Broadband is not just a luxury, it's a necessity, according to a new report by In-Stat. Users from six different "lifestyle" groups in both the US and Canada were surveyed, and all six segments rated broadband "the communication service they can least live without."
The survey, which was conducted of 1,000 multi-person households split between the US and Canada, found that there is great diversity among homes with broadband in North America—much more than typically thought, according to In-Stat analyst Keith Nissen. "Interests, activities, adoption of new technology and decision making behavior are very different" between households, he told, but they all influenced the decision to use broadband at home. While it may be easy to assume that broadband is preferred most among a younger, more tech-savvy generation, older adults have unique interests and more disposable income than young households. My grandmother may not need to research the latest graphics card, but she reports that she absolutely requires broadband in order to play bridge with her friends online. Nissen says that the fact that broadband is the most valued home service among a diverse population proves that "technology adoption and attitudes can change rather rapidly, and are independent of age, income, education."
Additionally, the survey found that a great majority of broadband households in North America—72 percent—already had some sort of cable service. "Leading edge adopters of technology are rapidly becoming cable triple play customers" said Nissen, adding that those customers are going to be difficult to entice away by telcos and IPTV adoption will be slow as a result—that is, until telecoms convince customers that their broadband service is the best.
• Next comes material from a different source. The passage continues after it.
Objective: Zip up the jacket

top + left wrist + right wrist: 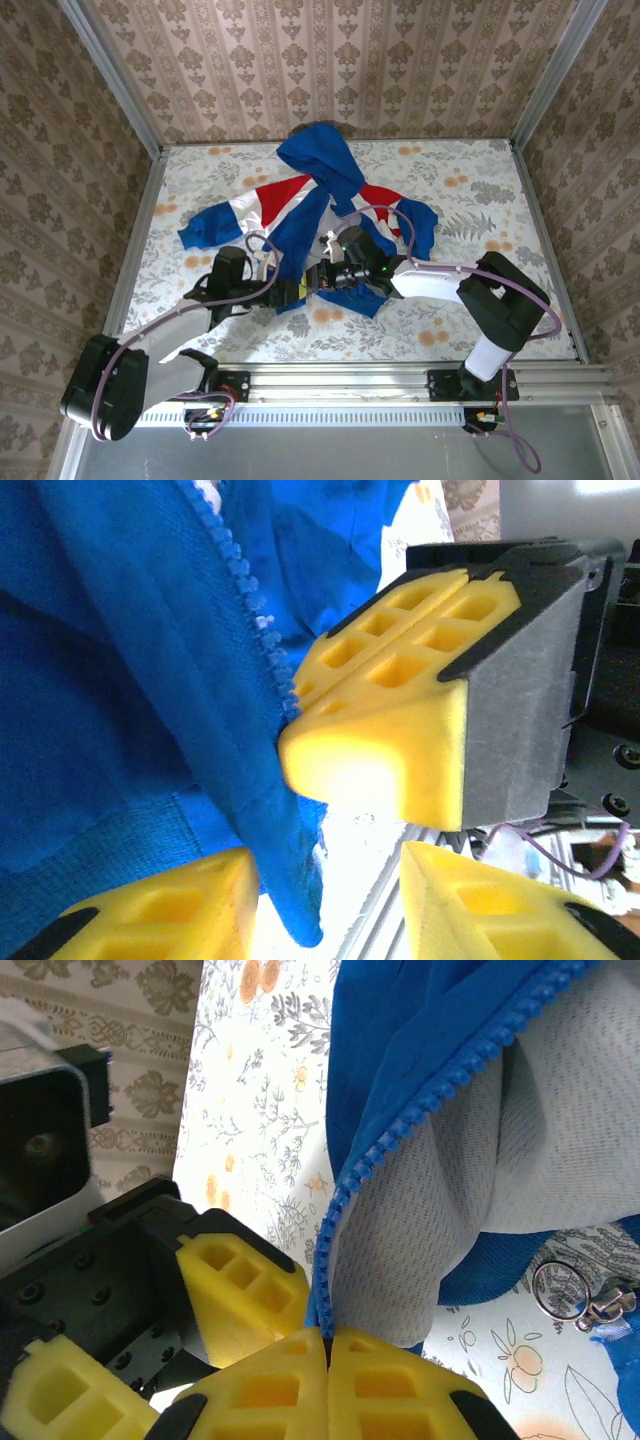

Even more of those surveyed—85 percent—reportedly favor "quadruple play" service, which would provide television, voice, broadband, and wireless phone service to households. With broadband being considered an absolute necessity and over three-quarters of respondents indicating that they want to subscribe to quadruple play service, providers who are already clamoring to add triple play customers wouldn't mind throwing in another money-maker to the collection. "[Broadband] is the key to success in next-generation telecom markets," Nissen said.
To almost anyone, these findings are probably obvious. For many consumers, broadband is quickly becoming a utility, not a luxury. When moving into my most recent apartment, I had broadband days before I could take a warm shower.
What would happen if broadband was actually considered a utility by the government, though? Would it become regulated, and how would that affect customers? On one hand, most utilities such as water, gas, and electricity are services that are required for people's day-to-day living, and while some of us may try to argue otherwise, we can live without broadband. However, another service that we don't necessarily need to live is the telephone. Telephone service was once considered a utility that is still subject to government regulation in most states. If phone service was so ubiquitous that it fell under government regulation as a utility, couldn't broadband eventually get to that point as well?
Proponents of broadband regulation argue that broadband as a utility would mean the government would work to ensure that access reaches everywhere, including rural areas that would otherwise not get broadband access due to the low ROI in implementing it there. Opponents to broadband regulation fear that the costs of installing it in these sparsely-populated areas will just be passed onto customers in metropolitan areas in the form of hidden fees—"However they can legally recoup it, they will," one broadband user said.